La prévention des entorses.

Définition

La cheville est l’articulation la plus vulnérable à l’entorse. Une entorse est un étirement ou une déchirure d’un ou de plusieurs ligaments d’une articulation. Les ligaments sont les faisceaux de bandes de tissus fibreux, très résistants et peu extensibles, qui unissent les os entre eux. Ils donnent une stabilité aux articulations (voir schéma).

La douleur, l’enflure et la difficulté à bouger l’articulation sont les principaux symptômes de l’entorse.

 

Les degrés de gravité sont les suivants :

– Entorse légère : un étirement des ligaments, souvent appelé foulure. À ce stade, l’articulation est encore fonctionnelle ;

– Entorse modérée : un étirement des ligaments accompagné d’une déchirure partielle ;

– Entorse grave : une rupture complète du ou des ligaments. Il se peut aussi que le tendon se détache de l’os entraînant avec lui un petit morceau d’os.

En athlétisme, la cause première est consécutive à une flexion, une extension ou une torsion de l’articulation au-delà de son amplitude normale. Par exemple, se fouler la cheville en marchant sur une surface accidentée comme un terrain de cross ou de fartleck.

 

Complications possibles

À long terme, les entorses à répétition peuvent causer de l’arthrose, une maladie caractérisée par la dégradation du cartilage, le tissu qui recouvre l’extrémité des os de toutes les articulations mobiles.

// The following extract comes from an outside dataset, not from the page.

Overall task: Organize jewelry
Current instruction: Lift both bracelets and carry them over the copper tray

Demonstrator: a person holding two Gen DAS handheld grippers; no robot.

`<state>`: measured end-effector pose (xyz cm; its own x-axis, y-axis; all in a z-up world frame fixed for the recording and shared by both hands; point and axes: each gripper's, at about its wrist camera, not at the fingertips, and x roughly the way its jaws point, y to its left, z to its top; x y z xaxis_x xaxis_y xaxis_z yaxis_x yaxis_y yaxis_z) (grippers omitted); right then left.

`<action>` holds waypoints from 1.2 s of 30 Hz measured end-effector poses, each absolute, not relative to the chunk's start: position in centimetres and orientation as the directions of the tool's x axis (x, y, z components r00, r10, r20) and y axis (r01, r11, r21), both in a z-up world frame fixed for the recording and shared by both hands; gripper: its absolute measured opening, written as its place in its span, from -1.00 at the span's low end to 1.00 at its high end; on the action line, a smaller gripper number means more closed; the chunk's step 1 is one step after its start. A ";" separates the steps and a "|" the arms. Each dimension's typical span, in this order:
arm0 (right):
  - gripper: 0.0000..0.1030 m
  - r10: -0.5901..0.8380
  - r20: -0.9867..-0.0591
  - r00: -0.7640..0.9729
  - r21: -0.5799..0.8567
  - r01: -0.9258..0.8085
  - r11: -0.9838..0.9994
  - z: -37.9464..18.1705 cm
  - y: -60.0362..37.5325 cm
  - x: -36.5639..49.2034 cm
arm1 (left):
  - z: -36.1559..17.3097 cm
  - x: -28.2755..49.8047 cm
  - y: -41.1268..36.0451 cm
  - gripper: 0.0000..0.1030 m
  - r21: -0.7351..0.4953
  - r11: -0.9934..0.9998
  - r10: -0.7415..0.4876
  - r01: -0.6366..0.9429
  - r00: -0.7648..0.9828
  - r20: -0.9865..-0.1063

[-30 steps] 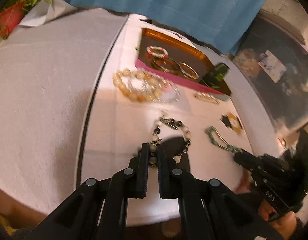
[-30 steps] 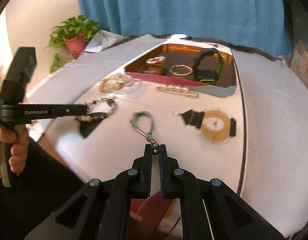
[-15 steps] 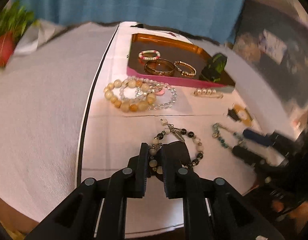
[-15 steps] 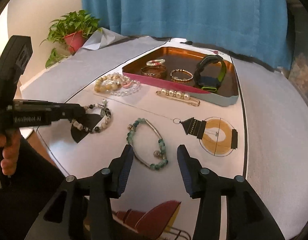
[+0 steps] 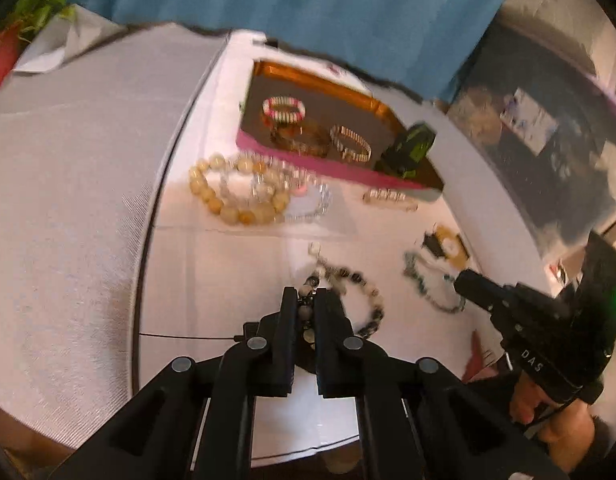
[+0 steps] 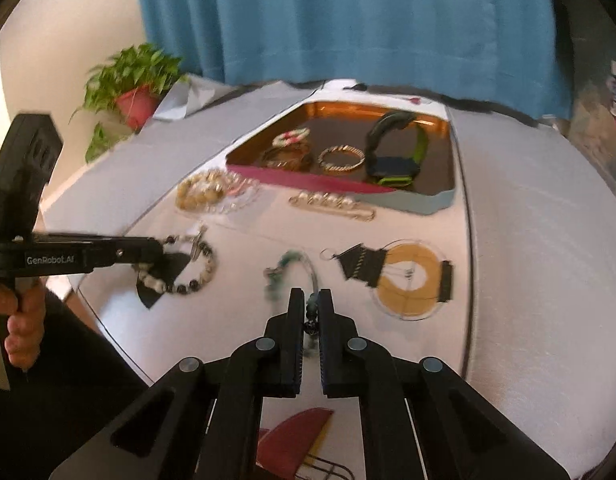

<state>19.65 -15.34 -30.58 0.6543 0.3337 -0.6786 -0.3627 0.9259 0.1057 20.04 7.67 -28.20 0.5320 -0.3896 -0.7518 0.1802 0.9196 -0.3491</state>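
A bracelet of black and white beads (image 5: 374, 304) lies on the white mat, and my left gripper (image 5: 306, 300) has its jaws closing tight on the near side of it. The right wrist view shows the same bracelet (image 6: 203, 272) at the tip of the left gripper (image 6: 159, 250). A green bead bracelet (image 6: 273, 276) with a silver bar lies mid-mat. My right gripper (image 6: 312, 300) has its jaws closing tight on that bracelet's near end. A tray (image 6: 299, 178) with a pink front wall stands at the back, holding several bracelets and a green-black band (image 6: 392, 152).
In front of the tray lie a yellow bead bracelet (image 5: 227, 204), a clear bead bracelet (image 5: 312, 204) and a pearl pin (image 6: 332, 202). A black and yellow printed figure (image 6: 408, 276) marks the mat's right side. A potted plant (image 6: 133, 88) stands far left, with a blue curtain behind.
Half a second ago the right jaws stood wide over the green bracelet; now they are shut on its near end. The left jaws eased slightly and pinched the bead bracelet again.
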 end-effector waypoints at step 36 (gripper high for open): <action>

Mesures préventives de base

S’échauffer avant l’activité physique prépare notre organisme à l’effort, avec un échauffement progressif de nos muscles et de nos tendons durant 10 à 20 minutes.

– La préparation physique avant chaque entrainement contribue ensuite à renforcer les articulations ;

– Lors des séances sur terrains en dénivelé, être prudent :

·      dans les descentes, en contrôlant ses appuis,

·      dans les tournants, en gardant ses appuis propriocepteurs (ne pas écraser à plat ses appuis car la cinétique horizontale produite par la dynamique de foulée peut engendrer le retournement de la cheville).

– Lors des séances sur terrains accidentés, être prudent :

·      sur l’herbe qui peut masquer des trous et les touffes d’herbes qui déstabilisent les appuis,

·      sur les terrains d’automne avec les dépôts de feuilles mortes qui peuvent masquer des racines émergentes,

·      sur les terrains gelés ou les ornières, formées par temps de pluie, qui peuvent déstabiliser les appuis de manière aléatoire.

– Effectuer des exercices spécifiques  de renforcement de la cheville (exercices de proprioception, exercices avec bandes élastiques ou sur planche d’équilibre) ;

– Respecter un temps de repos pour récupérer suffisamment après les entraînements et les compétitions (lorsqu’on est fatigué, on est plus fragile au niveau ligament/tendineux et la vigilance est moindre) ;

– Prévoir un bon équipement, et surtout, des chaussures adaptées à l’activité pratiquée :

·      se munir de chaussures qui limitent les effets de la pronation ou de la supination éventuelle,

·      pour ceux qui sont fragiles des chevilles, s’équiper de chaussures qui tiennent bien la cheville, y compris pour les chaussures de cross.

– Avoir une alimentation équilibrée qui fournit aux muscles tous les nutriments requis ;

– s’hydrater correctement ;

Mesures pour prévenir les récidives

– Traiter l’entorse sans tarder et entreprendre une réadaptation complète de l’articulation (force, souplesse et agilité) est la meilleure façon de prévenir les récidives ;

– Le port d’une orthèse spécialisée ou d’un « straping » peut parfois être nécessaire quelque temps. Toutefois, la prudence reste nécessaire car les bandages de gaze, de tissu élastique ou d’autres matériaux souples n’offrent pas suffisamment de soutien pour éviter les traumatismes ligamentaires.

– En cas de fragilité chronique, consultez un physiothérapeute, un kinésithérapeute ou un ostéopathe.